English. In this paper we explore the advantages that unsupervised terminology extraction can bring to unsupervised Aspect Based Sentiment Analysis methods based on word embedding expansion techniques. We prove that the gain in terms of F-measure is in the order of 3%. Italiano. Nel presente articolo analizziamo l'interazione tra syistemi di estrazione “classica” terminologica e systemi basati su techniche di “word embedding” nel contesto dell'analisi delle opinioni. Domostreremo che l'integrazione di terminogie porta un guadagno in F-measure pari al 3% sul dataset francese di Semeval 2016.

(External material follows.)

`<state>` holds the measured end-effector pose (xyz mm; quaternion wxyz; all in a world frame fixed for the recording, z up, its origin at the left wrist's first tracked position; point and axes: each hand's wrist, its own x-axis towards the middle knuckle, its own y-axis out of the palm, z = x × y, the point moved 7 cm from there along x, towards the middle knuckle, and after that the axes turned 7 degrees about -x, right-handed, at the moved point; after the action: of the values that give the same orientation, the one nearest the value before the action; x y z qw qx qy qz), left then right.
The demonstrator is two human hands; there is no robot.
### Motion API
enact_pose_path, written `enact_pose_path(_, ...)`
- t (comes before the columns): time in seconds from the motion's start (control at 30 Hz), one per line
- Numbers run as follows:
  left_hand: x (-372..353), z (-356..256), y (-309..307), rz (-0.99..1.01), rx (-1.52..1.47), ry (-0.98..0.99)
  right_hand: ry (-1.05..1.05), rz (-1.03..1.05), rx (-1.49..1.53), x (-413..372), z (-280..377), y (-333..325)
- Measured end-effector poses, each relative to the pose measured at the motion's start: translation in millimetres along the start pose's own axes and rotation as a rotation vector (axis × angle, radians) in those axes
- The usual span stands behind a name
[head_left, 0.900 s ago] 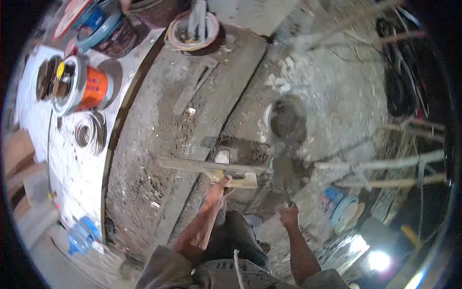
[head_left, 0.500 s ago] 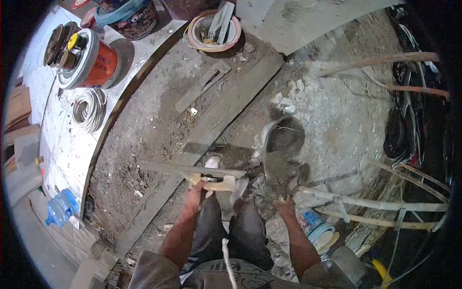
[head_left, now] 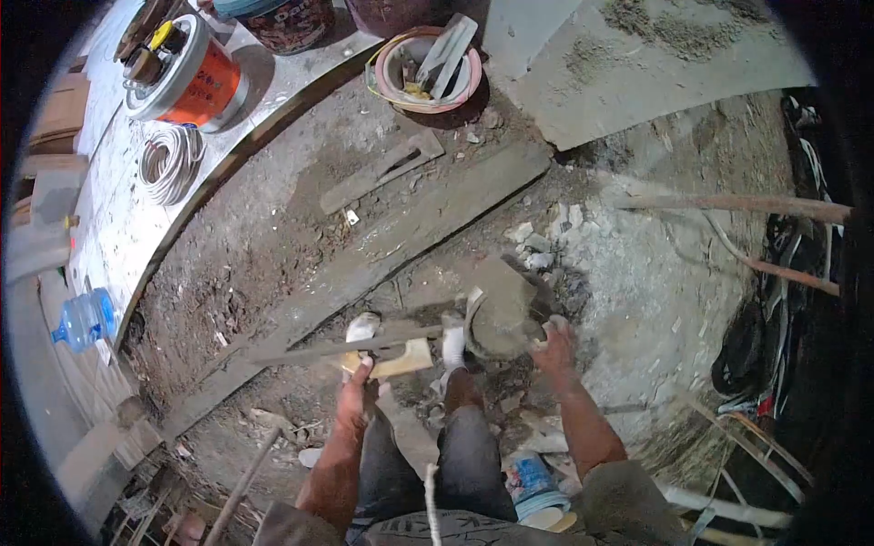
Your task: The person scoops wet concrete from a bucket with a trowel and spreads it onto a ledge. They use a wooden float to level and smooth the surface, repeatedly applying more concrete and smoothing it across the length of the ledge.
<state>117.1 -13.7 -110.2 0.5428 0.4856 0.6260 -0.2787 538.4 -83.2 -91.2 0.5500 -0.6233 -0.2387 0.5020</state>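
Note:
My left hand (head_left: 357,393) is wrapped round the pale handle of a long flat float (head_left: 401,361), held level over the ground in front of my knees. My right hand (head_left: 553,348) is closed at the right side of a round mortar pan (head_left: 496,329); a grey, squarish trowel blade (head_left: 505,282) lies over the pan's far part. What exactly the right fingers grip is hidden, though the trowel's handle side points toward them. Grey mortar shows in the pan. A long wooden board (head_left: 428,218) runs diagonally beyond the float.
A notched wooden float (head_left: 382,173) lies past the board. Behind it stands a pink-rimmed bucket (head_left: 426,73) with tools. An orange bucket (head_left: 205,86), a cable coil (head_left: 170,166) and a water bottle (head_left: 84,320) are at left. Poles (head_left: 746,207) jut in from the right.
My right hand has moved forward to the pan, and the squarish blade now shows over it. The float in my left hand has shifted slightly down and left. The whole view has turned.

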Motion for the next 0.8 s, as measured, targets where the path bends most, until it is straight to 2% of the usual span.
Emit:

The goal of this paper is to bring a contribution on the advantage of exploiting terminology extraction systems coupled with word embedding techniques. The experimentation is based on the corpus of Semeval 2016. In a previous work, summarized in section 4, we reported the results of a system for Aspect Based Sentiment Analysis (ABSA) based on the assumption that in real applications a domain dependent gold standard is systematically absent. We showed that by adopting domain dependent word embedding techniques a reasonable level of quality (i.e. acceptable for a proof of concept) in terms of entity detection could be achieved by providing two seed words for each targeted entity. In this paper we explore the hypothesis that unsupervised terminology extraction approaches could further improve the quality of the results in entity extraction.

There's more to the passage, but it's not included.